**Directions**
Restate word for word the entries below, starting with the line with "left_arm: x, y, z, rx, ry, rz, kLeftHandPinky" and continuing through the line with "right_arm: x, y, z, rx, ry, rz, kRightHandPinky". Include both of those lines and no others.

Stored items
..............................

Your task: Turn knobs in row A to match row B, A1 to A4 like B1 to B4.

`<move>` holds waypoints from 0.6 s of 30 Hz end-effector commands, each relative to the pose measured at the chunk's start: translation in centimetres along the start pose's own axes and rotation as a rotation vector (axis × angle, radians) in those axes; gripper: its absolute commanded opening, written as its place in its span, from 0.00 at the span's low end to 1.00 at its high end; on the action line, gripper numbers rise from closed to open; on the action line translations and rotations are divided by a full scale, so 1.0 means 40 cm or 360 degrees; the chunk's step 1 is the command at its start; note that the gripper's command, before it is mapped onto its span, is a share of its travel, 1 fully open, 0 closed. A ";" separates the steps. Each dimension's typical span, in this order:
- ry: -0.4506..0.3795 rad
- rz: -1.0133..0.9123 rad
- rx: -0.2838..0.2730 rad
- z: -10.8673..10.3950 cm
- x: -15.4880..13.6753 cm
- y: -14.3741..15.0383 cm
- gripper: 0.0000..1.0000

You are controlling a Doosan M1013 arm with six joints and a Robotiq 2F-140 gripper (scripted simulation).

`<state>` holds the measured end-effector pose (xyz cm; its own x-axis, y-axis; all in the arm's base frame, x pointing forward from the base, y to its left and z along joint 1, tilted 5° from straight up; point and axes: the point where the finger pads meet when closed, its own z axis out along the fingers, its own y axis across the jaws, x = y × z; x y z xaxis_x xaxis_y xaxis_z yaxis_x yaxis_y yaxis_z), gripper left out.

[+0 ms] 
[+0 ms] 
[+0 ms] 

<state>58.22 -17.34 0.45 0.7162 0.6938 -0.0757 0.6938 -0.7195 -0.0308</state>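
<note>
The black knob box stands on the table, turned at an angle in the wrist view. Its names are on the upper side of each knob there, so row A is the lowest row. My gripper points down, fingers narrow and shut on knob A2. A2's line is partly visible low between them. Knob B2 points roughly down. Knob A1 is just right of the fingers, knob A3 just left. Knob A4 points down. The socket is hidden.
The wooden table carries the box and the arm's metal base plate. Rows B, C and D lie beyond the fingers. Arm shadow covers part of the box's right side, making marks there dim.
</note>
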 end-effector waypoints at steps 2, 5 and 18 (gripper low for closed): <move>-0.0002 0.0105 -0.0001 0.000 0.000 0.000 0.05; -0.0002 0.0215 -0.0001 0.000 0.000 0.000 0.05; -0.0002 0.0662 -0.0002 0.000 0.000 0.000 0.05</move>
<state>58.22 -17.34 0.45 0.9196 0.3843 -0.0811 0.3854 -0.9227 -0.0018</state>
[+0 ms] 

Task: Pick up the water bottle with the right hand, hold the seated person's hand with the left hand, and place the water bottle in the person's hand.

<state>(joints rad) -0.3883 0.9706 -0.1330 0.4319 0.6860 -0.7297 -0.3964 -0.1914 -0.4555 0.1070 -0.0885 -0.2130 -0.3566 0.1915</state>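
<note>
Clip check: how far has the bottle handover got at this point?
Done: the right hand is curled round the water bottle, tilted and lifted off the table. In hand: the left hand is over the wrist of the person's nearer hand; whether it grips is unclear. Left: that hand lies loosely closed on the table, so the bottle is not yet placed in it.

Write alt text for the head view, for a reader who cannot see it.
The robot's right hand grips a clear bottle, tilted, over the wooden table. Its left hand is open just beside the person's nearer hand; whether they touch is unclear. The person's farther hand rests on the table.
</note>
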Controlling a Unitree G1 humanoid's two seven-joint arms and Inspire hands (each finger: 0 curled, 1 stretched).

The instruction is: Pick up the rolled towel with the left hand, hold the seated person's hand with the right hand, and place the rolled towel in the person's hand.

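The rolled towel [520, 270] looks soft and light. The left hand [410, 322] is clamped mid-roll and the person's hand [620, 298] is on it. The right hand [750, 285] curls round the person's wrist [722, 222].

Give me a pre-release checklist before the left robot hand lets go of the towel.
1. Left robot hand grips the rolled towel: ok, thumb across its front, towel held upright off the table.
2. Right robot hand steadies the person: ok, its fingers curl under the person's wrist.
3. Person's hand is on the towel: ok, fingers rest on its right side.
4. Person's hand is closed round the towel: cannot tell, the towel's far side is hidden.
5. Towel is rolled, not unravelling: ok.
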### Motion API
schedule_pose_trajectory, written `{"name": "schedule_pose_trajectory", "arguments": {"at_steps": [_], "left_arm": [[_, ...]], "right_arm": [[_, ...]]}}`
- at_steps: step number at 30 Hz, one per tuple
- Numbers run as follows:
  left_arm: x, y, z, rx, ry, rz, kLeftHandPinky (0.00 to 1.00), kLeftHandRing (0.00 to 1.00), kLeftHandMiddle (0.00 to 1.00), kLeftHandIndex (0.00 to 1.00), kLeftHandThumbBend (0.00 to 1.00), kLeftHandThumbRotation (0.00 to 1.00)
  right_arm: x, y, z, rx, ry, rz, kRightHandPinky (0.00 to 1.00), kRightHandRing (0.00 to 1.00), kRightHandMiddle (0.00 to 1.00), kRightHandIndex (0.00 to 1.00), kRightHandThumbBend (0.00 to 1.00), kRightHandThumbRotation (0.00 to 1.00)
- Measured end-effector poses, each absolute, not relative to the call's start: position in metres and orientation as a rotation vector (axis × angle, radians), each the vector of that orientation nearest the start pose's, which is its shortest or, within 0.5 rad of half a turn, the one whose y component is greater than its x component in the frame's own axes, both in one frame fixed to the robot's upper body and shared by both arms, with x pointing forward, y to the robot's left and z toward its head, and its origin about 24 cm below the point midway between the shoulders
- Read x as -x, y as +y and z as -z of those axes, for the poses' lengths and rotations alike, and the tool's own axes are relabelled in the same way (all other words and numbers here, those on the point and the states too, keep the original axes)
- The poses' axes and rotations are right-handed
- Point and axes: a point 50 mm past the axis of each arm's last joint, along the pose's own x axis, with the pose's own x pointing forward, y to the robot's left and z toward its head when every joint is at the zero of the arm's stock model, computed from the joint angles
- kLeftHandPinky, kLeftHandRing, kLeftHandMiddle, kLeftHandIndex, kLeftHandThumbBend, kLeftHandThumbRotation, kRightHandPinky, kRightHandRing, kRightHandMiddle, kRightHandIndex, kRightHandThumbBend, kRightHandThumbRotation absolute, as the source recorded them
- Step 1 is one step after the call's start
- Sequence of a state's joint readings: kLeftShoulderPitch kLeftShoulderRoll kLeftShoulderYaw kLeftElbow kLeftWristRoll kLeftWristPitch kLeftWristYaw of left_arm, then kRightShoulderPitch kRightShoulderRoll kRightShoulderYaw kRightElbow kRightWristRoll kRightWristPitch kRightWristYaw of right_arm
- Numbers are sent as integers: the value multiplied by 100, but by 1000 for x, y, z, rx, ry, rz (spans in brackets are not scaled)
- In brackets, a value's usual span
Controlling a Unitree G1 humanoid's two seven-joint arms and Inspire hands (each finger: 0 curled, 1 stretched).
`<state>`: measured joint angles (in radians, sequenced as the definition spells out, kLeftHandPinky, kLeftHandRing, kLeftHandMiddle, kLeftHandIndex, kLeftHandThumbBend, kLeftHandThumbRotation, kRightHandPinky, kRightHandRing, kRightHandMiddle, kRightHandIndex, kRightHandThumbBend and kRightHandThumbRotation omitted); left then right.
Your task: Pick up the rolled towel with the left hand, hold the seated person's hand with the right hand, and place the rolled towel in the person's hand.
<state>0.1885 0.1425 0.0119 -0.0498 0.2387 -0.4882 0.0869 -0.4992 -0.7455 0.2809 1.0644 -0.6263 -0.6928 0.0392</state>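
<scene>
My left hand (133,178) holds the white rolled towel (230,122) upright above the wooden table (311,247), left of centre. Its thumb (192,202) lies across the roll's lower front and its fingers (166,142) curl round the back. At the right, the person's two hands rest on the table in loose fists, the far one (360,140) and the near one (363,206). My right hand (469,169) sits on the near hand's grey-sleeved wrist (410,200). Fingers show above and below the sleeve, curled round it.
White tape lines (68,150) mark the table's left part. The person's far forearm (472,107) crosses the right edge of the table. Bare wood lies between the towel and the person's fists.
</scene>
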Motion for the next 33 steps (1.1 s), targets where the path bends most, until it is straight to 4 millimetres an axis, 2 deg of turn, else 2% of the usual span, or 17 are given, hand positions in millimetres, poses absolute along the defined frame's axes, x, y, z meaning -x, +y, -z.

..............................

**Reply to the exercise**
  left_arm: x, y, z, rx, ry, rz, kLeftHandPinky (0.00 to 1.00), kLeftHandRing (0.00 to 1.00), kLeftHandMiddle (0.00 to 1.00), kLeftHandIndex (0.00 to 1.00), kLeftHandThumbBend (0.00 to 1.00), kLeftHandThumbRotation (0.00 to 1.00)
  right_arm: x, y, z, rx, ry, rz, kRightHandPinky (0.00 to 1.00), kRightHandRing (0.00 to 1.00), kRightHandMiddle (0.00 to 1.00), kRightHandIndex (0.00 to 1.00), kRightHandThumbBend (0.00 to 1.00), kRightHandThumbRotation (0.00 to 1.00)

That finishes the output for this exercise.